Lifecycle Energy Balance
The fossil "energy balance" of ethanol has been the subject of debate despite the fact that this metric is not as useful to policymakers as "lifecycle GHG emissions" or "lifecycle petroleum balance." As shown in the figure below, past estimates vary as to how much ethanol reduces fossil-fuel use. The 16 studies above the zero line show that ethanol contains more energy than the fossil-based energy used to produce it. The nine studies below the zero line say that ethanol is a net fossil energy loss. It should be noted that all studies listed in the figure below the zero line were either done before 1993 or in some combination by the Pimentel and Patzek team.
Comparative Results of Corn Ethanol Fossil Energy Balance Studies
The considerable differences between these studies have prompted two teams to compare a subset of the existing studies to find the reasons for the differences and draw conclusions of their own.
One study, Ethanol Can Contribute to Energy and Environmental Goals, published by Science magazine, points out that evaluations reporting negative net energy for ethanol incorrectly ignored coproducts and used obsolete data.

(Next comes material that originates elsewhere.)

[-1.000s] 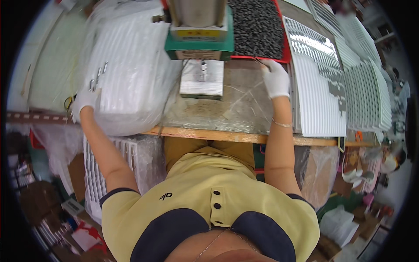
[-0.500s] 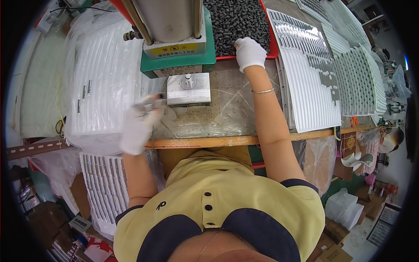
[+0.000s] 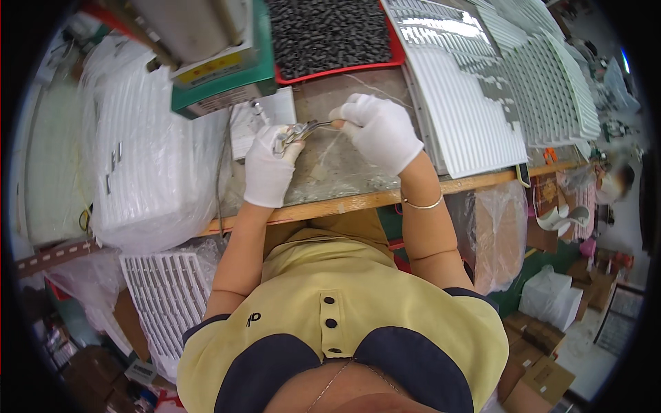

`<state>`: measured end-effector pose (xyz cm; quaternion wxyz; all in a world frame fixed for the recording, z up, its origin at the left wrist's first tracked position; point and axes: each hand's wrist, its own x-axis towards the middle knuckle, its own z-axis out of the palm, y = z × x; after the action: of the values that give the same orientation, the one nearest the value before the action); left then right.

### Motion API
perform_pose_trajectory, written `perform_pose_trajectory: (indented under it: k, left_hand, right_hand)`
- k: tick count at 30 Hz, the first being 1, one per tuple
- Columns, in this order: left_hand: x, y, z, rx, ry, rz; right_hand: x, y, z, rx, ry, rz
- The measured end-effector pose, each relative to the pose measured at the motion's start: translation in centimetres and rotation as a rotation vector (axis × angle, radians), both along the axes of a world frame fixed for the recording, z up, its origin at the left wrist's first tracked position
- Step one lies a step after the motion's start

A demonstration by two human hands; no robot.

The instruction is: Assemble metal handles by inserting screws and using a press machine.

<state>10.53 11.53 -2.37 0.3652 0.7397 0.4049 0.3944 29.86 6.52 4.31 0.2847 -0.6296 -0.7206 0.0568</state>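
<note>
My left hand [image 3: 268,168], in a white glove with bare fingertips showing, is closed around shiny metal pieces [image 3: 297,131] in front of the press. Among them a slim, curved part points right, toward my right hand [image 3: 384,132]. That hand, gloved likewise, pinches at the tip of the curved part; its fingers hide whether a small black fitting is there too. Just behind my left hand lies a silver metal block [image 3: 281,110] with an upright pin [image 3: 259,110], under the green press [image 3: 265,79].
A red tray [image 3: 344,71] full of small black tubular fittings [image 3: 330,34] stands at the back. To the right lie white ribbed trays [image 3: 461,117] with metal pieces. Plastic-wrapped white trays [image 3: 148,144] are at the left. A wooden edge [image 3: 323,206] borders the worktable.
My right hand has left the tray of black fittings and come nearer to me. My left hand has moved right, and both hands now meet at the metal pieces. The view has shifted.
</note>
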Motion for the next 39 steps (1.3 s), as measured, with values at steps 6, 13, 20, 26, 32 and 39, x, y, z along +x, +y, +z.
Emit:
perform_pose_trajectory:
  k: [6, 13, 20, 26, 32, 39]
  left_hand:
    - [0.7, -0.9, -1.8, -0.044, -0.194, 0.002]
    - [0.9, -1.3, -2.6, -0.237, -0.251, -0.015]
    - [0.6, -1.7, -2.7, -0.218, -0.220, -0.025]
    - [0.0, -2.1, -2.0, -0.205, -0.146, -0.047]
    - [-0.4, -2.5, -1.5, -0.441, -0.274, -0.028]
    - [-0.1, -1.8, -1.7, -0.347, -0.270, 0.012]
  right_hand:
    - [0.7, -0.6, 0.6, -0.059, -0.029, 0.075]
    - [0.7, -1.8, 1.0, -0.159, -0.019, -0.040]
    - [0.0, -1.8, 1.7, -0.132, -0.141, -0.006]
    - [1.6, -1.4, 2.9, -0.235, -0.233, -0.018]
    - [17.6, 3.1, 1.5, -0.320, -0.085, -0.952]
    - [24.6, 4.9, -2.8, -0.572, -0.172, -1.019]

Another study, Ethanol's Energy Return on Investment: A Survey of the Literature 1990-Present, available on the ACS Publications website, points out that gasoline does not have a net energy value of zero as often assumed in fossil energy balance discussions. Only 76% of its embodied fossil energy is delivered to the end user, which would place it well below the Pimentel studies on the chart above. This is because so much energy is used to extract, transport, and refine oil and gasoline.
When these two factors are taken into account, corn-based ethanol shows a clear benefit over gasoline. The size of this benefit also depends on the feedstock used and how the ethanol plant is powered, as shown above.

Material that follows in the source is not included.